[[ Provided material, beginning ]]
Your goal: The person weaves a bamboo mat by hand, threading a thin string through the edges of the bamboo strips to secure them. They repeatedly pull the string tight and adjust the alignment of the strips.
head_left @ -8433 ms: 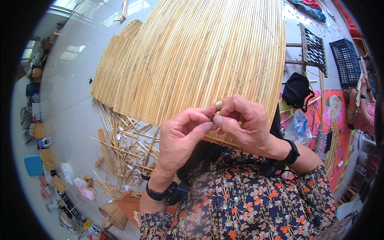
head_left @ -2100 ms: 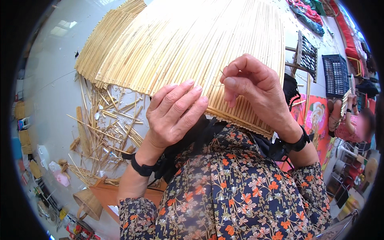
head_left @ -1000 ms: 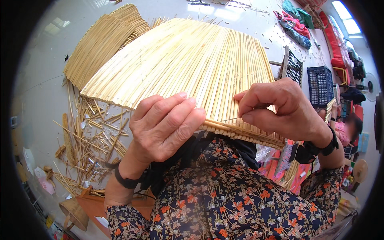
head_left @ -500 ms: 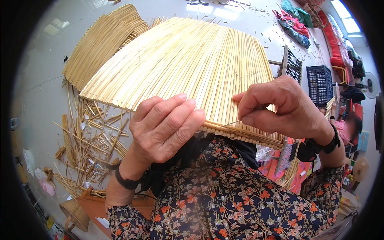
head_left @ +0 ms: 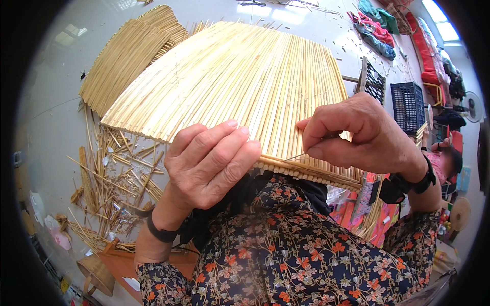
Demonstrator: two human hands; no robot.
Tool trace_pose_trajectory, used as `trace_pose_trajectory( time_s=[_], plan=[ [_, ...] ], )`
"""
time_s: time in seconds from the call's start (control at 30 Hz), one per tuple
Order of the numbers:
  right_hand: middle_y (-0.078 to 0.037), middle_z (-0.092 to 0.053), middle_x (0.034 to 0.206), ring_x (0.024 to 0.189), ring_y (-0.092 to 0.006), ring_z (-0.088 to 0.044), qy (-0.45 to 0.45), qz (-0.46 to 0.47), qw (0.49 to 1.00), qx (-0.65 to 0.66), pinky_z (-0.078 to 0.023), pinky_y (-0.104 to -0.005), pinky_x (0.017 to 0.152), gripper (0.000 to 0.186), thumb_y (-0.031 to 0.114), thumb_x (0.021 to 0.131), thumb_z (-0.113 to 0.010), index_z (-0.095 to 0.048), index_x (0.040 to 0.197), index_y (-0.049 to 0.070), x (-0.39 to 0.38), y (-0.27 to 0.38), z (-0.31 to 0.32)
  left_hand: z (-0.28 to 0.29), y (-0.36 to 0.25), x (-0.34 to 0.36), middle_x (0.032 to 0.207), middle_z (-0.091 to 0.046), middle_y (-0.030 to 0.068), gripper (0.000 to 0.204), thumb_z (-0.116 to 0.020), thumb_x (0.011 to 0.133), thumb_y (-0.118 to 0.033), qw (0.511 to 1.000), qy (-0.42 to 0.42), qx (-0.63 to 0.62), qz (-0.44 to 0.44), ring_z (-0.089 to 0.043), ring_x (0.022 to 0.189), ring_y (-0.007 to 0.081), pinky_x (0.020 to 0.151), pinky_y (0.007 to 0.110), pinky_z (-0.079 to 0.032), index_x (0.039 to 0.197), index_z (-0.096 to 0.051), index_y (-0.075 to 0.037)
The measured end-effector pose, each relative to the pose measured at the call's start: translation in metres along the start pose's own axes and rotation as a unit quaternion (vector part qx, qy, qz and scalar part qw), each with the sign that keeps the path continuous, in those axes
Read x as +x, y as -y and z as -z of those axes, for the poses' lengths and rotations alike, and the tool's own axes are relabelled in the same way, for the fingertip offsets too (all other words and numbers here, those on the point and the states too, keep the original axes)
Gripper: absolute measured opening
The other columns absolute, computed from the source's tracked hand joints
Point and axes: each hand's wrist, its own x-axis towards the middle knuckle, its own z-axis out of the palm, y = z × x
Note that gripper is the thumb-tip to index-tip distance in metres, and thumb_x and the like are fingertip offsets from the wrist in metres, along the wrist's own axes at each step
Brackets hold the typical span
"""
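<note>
Left of mat (head_left: 240,76), scattered straw scraps (head_left: 109,178)

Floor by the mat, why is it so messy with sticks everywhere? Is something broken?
Nothing looks broken. The loose straw pieces lie scattered every which way on the floor left of the straw mat, like offcuts. The mat itself is neat, its stalks side by side. The left hand holds its near edge; the right hand pinches a thin needle.
</note>
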Motion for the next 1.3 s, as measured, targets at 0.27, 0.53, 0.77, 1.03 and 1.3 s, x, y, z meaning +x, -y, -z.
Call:
trace_pose_trajectory(
  time_s=[0.27,0.53,0.77,1.03,1.3],
  plan=[
    [-0.009,-0.07,0.074,0.066,-0.0237,-0.072,0.064,0.018,0.991,-0.112,-0.053,-0.0352,0.062,0.004,0.0,0.087,-0.073,-0.073,0.089,0.004,0.014,0.025,0.016,0.001,0.002,0.001,0.103,-0.079,0.0044,0.025,-0.081,0.085,-0.016,1.0,0.003,-0.01,-0.002,-0.078,0.097,0.0228,0.08,0.034,-0.054,0.109,-0.082,-0.009],
    [-0.009,-0.065,0.07,0.061,-0.0251,-0.064,0.084,0.13,0.97,-0.186,-0.049,-0.0351,0.06,0.003,0.003,0.09,-0.072,-0.073,0.088,0.001,0.038,0.036,0.047,-0.001,0.014,0.031,0.1,-0.076,0.004,0.033,-0.086,0.084,-0.018,0.998,-0.018,-0.05,-0.021,-0.076,0.092,0.0233,0.076,0.036,-0.055,0.113,-0.079,-0.006],
    [0.001,-0.065,0.067,0.058,-0.0053,-0.062,0.096,-0.032,0.994,-0.038,-0.05,-0.0237,0.053,0.014,0.014,0.099,-0.071,-0.079,0.092,0.005,0.056,0.037,0.074,0.001,0.033,0.062,0.092,-0.075,0.0006,0.035,-0.085,0.081,-0.019,0.998,-0.037,-0.038,-0.02,-0.073,0.082,0.0171,0.069,0.035,-0.053,0.113,-0.079,-0.007],
    [0.001,-0.071,0.073,0.056,-0.0041,-0.06,0.087,-0.061,0.994,-0.038,-0.048,-0.0224,0.05,0.015,0.015,0.1,-0.073,-0.082,0.098,0.002,0.067,0.037,0.112,0.005,0.055,0.102,0.089,-0.074,0.0054,0.03,-0.087,0.085,-0.021,0.996,-0.009,-0.08,-0.029,-0.075,0.079,0.0261,0.068,0.037,-0.057,0.109,-0.077,-0.006],
    [0.001,-0.071,0.073,0.058,-0.005,-0.061,0.121,-0.122,0.984,-0.04,-0.049,-0.0237,0.052,0.015,0.014,0.098,-0.074,-0.083,0.098,0.002,0.095,0.016,0.11,-0.014,0.087,0.094,0.088,-0.073,0.0038,0.025,-0.085,0.088,-0.024,0.988,0.045,-0.151,-0.002,-0.075,0.078,0.0256,0.068,0.039,-0.057,0.105,-0.076,-0.009]
  ],
)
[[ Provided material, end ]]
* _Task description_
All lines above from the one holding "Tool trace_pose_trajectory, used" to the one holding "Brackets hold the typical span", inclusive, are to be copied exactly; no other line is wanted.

* _Answer to this problem_
Tool trace_pose_trajectory, used as `trace_pose_trajectory( time_s=[_], plan=[ [_, ...] ], )`
"""
time_s: time in seconds from the call's start (control at 30 Hz), one per tuple
Order of the numbers:
  right_hand: middle_y (-0.078 to 0.037), middle_z (-0.092 to 0.053), middle_x (0.034 to 0.206), ring_x (0.024 to 0.189), ring_y (-0.092 to 0.006), ring_z (-0.088 to 0.044), qy (-0.45 to 0.45), qz (-0.46 to 0.47), qw (0.49 to 1.00), qx (-0.65 to 0.66), pinky_z (-0.078 to 0.023), pinky_y (-0.104 to -0.005), pinky_x (0.017 to 0.152), gripper (0.000 to 0.186), thumb_y (-0.031 to 0.114), thumb_x (0.021 to 0.131), thumb_z (-0.113 to 0.010), index_z (-0.095 to 0.048), index_x (0.040 to 0.197), index_y (-0.049 to 0.070), x (-0.39 to 0.38), y (-0.27 to 0.38), z (-0.31 to 0.32)
  left_hand: z (-0.28 to 0.29), y (-0.36 to 0.25), x (-0.34 to 0.36), middle_x (0.032 to 0.207), middle_z (-0.091 to 0.046), middle_y (-0.030 to 0.068), gripper (0.000 to 0.204), thumb_z (-0.116 to 0.020), thumb_x (0.011 to 0.133), thumb_y (-0.118 to 0.033), qw (0.511 to 1.000), qy (-0.42 to 0.42), qx (-0.63 to 0.62), qz (-0.44 to 0.44), ring_z (-0.089 to 0.043), ring_x (0.022 to 0.189), ring_y (-0.007 to 0.081), pinky_x (0.020 to 0.151), pinky_y (0.007 to 0.110), pinky_z (-0.079 to 0.032), index_x (0.039 to 0.197), index_z (-0.096 to 0.051), index_y (-0.075 to 0.037)
The measured end-effector pose, each relative to the pose measured at the call's start: translation in metres along the start pose's own axes and rotation as a unit quaternion (vector part qx, qy, qz and scalar part qw), each with the sign that keeps the path continuous, in those axes
Read x as +x, y as -y and z as -z of those axes, for the poses' lengths and rotations alike, and the tool's own axes are relabelled in the same way, for the fingertip offsets too (all other words and numbers here, those on the point and the states too, keep the original axes)
Gripper: absolute measured opening
The other columns absolute, computed from the source's tracked hand joints
Point and axes: each hand's wrist, its own x-axis towards the middle knuckle, its own z-axis out of the palm, y = z × x
Note that gripper is the thumb-tip to index-tip distance in metres, and thumb_x and the like are fingertip offsets from the wrist in metres, along the wrist's own axes at each step
Brackets hold the typical span

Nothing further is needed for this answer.